Platon était le plus grand sophiste de tous les temps, qui a produit le meilleur orateur public de tous les temps. Aristote était si bon qu’il a dû être exilé parce qu’il écrasait toute la concurrence au point que la concurrence s’est liguée contre lui comme ils l’avaient fait à Socrate avant lui. De son exil d’Athènes, c’est Alexandre le Grand lui-même qui le recrute pour être son enseignant.
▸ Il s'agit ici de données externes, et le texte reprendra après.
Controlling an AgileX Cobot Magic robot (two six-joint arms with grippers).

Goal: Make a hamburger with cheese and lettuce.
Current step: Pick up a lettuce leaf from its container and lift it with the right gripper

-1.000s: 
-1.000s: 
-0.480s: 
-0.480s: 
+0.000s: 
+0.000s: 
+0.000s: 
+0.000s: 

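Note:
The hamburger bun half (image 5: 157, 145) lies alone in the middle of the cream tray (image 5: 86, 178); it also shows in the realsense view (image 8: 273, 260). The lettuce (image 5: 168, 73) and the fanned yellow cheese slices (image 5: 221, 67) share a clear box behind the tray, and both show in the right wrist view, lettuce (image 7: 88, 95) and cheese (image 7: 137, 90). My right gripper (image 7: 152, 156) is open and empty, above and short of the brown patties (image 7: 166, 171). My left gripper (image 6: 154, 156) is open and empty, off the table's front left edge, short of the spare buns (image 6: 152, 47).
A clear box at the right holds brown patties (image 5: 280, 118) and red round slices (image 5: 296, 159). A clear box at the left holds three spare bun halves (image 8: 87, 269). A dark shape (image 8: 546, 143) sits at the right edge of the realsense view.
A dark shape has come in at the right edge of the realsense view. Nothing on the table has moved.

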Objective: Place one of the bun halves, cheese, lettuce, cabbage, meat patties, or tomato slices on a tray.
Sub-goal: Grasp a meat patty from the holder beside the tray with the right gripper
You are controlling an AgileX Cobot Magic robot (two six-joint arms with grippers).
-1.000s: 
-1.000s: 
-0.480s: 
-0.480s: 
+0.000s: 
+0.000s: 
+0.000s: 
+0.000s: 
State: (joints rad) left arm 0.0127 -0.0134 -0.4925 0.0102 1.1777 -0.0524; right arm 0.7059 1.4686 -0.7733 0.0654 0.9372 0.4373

Les textes d’Aristote sont ensuite devenus les plus importants jusqu’à la Renaissance. Les philosophes islamiques considéraient Aristote comme le plus grand penseur, et même les scolastiques chrétiens comme Thomas le tenaient en si haute estime qu’ils ont essayé de réconcilier les textes d’Aristote avec la Bible, et le Coran pour les falsafin. Platon a ventriloqué Socrate, produisant ainsi Aristote qui a inauguré la religion de la vérité, qui n’est rien d’autre que la philosophie, laquelle est à la mère de toutes les sciences.

Questions

Ce narratif soulève plusieurs grandes questions. À gratter la surface de la philosophie, y trouve-t-on quelque chose de plus grand ou de plus petit que la sophistique? La philosophie n’aurait-elle pas inventé le pire des dieux qui soit: celui qui soit tout à fait indifférent à nous, impossible de rejoindre, et nous détermine en même temps de part en part? Au moins Dieu des monothéismes n’intervient pas pour préserver notre libre-arbitre… mais la vérité, n’est-ce pas ce qui intervient tout le temps? La vérité existe-t-elle réellement ou bien n’est-elle que la croyance dont nous a convaincu Platon? La religion de la vérité, dont les scientifiques sont les prêtres, nous sert-elle ou est-ce nous qui la servons? Après tout, si nous ne pouvons jamais être certains d’avoir atteint la Vérité, nous sommes tous toujours condamnés à avoir tort.